[[ RECORD EXTRACTS open ]]

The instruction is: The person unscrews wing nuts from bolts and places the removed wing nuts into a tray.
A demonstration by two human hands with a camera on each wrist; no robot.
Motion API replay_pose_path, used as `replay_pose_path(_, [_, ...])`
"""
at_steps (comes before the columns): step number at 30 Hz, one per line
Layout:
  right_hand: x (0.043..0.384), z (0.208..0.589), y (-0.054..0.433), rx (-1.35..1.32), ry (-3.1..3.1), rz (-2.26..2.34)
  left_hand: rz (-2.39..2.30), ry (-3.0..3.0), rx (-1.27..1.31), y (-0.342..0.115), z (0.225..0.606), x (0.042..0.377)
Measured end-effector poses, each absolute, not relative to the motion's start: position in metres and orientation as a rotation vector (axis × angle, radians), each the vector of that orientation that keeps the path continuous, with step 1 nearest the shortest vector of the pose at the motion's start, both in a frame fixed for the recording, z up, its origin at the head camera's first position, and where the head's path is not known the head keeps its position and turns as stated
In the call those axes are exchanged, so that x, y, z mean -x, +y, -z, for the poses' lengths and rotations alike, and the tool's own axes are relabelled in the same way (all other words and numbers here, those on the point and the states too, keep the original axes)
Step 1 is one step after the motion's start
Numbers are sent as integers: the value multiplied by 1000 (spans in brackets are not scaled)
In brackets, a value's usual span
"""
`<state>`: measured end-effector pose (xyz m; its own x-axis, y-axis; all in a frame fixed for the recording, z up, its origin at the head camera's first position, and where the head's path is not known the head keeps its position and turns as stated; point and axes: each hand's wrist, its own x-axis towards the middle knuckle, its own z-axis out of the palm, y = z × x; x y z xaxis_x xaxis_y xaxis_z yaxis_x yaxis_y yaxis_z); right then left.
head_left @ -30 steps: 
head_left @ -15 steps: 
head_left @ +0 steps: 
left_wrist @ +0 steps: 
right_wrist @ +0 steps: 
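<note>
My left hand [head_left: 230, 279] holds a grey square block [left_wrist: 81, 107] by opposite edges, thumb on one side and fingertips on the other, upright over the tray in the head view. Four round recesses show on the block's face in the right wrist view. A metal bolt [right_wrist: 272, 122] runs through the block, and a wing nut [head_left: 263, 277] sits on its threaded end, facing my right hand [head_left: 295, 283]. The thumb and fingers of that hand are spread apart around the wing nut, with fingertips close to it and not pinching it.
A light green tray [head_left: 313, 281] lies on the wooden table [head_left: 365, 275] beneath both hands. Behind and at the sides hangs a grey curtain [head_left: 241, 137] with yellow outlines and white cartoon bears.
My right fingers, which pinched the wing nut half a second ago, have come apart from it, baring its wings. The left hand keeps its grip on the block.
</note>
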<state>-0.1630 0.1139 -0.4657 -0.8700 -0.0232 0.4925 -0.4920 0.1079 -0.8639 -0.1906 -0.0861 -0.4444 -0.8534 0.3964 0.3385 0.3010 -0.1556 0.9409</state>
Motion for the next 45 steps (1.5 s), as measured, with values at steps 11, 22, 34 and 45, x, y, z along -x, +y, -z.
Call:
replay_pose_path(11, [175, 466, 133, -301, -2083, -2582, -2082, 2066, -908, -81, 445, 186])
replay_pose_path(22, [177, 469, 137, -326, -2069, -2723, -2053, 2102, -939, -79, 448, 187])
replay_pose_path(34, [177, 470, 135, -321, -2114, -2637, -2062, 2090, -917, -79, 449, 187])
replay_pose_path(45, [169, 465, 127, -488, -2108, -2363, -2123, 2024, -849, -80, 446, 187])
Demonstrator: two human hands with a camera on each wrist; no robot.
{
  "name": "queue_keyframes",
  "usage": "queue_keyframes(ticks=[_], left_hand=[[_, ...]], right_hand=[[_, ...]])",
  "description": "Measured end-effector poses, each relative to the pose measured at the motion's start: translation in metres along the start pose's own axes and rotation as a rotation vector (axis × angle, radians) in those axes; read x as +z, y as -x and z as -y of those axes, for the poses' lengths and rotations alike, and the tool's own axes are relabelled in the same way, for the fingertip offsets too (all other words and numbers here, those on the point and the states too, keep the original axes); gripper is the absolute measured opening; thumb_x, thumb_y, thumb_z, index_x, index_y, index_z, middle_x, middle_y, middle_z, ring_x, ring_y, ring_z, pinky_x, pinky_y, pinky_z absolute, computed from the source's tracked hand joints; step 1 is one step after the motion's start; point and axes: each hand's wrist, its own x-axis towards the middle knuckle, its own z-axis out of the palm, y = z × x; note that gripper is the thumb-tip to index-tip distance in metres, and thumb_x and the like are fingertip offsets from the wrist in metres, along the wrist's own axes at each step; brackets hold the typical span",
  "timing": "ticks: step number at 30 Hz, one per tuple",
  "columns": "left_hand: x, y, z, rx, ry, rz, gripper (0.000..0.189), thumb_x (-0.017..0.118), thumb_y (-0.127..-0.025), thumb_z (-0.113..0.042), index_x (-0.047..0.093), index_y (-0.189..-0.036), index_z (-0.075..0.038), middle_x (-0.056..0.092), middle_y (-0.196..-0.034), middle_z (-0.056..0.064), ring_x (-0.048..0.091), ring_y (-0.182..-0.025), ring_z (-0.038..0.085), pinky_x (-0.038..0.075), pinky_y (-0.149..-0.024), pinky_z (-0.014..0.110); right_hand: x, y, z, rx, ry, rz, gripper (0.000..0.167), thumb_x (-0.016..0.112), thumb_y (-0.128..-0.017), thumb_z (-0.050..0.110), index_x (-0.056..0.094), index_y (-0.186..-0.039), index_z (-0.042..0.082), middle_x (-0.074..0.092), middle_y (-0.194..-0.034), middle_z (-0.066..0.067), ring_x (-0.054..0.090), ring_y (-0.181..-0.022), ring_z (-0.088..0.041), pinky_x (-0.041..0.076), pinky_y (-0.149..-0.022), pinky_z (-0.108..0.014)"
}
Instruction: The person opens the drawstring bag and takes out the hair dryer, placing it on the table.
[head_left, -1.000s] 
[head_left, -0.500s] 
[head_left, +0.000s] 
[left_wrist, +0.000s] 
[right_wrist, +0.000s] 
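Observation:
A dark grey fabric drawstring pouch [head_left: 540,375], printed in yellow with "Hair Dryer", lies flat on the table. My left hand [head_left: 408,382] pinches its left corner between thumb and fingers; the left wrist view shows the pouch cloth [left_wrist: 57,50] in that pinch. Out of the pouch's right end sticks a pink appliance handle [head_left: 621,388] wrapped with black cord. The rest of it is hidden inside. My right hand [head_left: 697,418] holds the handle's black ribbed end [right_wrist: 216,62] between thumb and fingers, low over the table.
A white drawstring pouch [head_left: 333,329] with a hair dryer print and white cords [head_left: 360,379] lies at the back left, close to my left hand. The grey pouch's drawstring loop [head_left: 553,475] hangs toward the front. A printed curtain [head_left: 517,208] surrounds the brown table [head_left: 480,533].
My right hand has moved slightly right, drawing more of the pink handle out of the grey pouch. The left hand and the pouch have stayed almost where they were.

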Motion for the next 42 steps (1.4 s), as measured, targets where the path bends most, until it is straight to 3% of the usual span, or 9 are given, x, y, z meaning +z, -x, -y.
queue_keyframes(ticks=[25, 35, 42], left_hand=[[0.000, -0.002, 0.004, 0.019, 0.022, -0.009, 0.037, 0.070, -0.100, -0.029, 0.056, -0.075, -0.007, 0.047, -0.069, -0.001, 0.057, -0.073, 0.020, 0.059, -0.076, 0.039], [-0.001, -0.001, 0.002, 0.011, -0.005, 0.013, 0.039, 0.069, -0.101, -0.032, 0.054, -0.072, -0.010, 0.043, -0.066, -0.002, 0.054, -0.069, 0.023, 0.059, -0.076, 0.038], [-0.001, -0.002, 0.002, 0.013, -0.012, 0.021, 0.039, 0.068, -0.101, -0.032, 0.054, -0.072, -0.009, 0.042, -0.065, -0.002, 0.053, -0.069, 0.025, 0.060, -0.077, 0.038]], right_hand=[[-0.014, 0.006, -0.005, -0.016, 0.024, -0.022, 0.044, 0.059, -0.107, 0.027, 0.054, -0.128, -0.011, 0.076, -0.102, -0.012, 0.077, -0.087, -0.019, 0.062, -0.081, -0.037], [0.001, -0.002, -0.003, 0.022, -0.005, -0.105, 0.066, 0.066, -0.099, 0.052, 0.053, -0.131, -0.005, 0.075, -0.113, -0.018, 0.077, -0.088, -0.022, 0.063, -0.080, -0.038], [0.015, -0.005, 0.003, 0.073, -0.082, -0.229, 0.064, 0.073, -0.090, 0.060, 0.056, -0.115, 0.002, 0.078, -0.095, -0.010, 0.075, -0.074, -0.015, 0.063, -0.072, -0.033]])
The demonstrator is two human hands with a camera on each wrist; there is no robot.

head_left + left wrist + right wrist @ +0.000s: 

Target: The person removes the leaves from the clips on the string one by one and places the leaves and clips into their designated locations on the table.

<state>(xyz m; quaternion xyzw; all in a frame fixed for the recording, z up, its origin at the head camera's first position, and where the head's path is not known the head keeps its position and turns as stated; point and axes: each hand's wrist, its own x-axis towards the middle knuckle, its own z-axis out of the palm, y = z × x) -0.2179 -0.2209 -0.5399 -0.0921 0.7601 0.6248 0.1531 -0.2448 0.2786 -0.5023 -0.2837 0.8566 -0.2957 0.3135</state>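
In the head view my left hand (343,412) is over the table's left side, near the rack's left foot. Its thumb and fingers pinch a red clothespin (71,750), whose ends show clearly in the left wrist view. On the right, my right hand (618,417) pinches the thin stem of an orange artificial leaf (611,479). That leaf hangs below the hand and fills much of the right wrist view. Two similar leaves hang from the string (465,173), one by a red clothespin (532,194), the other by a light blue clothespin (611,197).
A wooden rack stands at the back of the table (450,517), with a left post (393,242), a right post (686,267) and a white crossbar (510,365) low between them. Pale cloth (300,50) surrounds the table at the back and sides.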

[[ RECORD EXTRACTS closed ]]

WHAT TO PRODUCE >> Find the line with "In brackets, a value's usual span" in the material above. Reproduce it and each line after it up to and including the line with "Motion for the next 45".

RESULT OF THE TASK >>
In brackets, a value's usual span
"""
`<state>`: measured end-effector pose (xyz m; its own x-axis, y-axis; all in a frame fixed for the recording, z up, its origin at the head camera's first position, and where the head's path is not known the head keeps its position and turns as stated; point and axes: each hand's wrist, its own x-axis towards the middle knuckle, its own z-axis out of the palm, y = z × x; x y z xaxis_x xaxis_y xaxis_z yaxis_x yaxis_y yaxis_z); right then left.
head_left @ -30 steps: 
head_left @ -15 steps: 
head_left @ +0 steps: 
left_wrist @ +0 steps: 
right_wrist @ +0 steps: 
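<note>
My left hand [head_left: 230, 279] holds a grey square block [left_wrist: 81, 107] by opposite edges, thumb on one side and fingertips on the other, upright over the tray in the head view. Four round recesses show on the block's face in the right wrist view. A metal bolt [right_wrist: 272, 122] runs through the block, and a wing nut [head_left: 263, 277] sits on its threaded end, facing my right hand [head_left: 295, 283]. The thumb and fingers of that hand are spread apart around the wing nut, with fingertips close to it and not pinching it.
A light green tray [head_left: 313, 281] lies on the wooden table [head_left: 365, 275] beneath both hands. Behind and at the sides hangs a grey curtain [head_left: 241, 137] with yellow outlines and white cartoon bears.
My right fingers, which pinched the wing nut half a second ago, have come apart from it, baring its wings. The left hand keeps its grip on the block.
</note>
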<state>-0.1630 0.1139 -0.4657 -0.8700 -0.0232 0.4925 -0.4920 0.1079 -0.8639 -0.1906 -0.0861 -0.4444 -0.8534 0.3964 0.3385 0.3010 -0.1556 0.9409</state>
Motion for the next 45 steps (1.5 s), as measured, with values at steps 11, 22, 34 and 45, x, y, z along -x, +y, -z.

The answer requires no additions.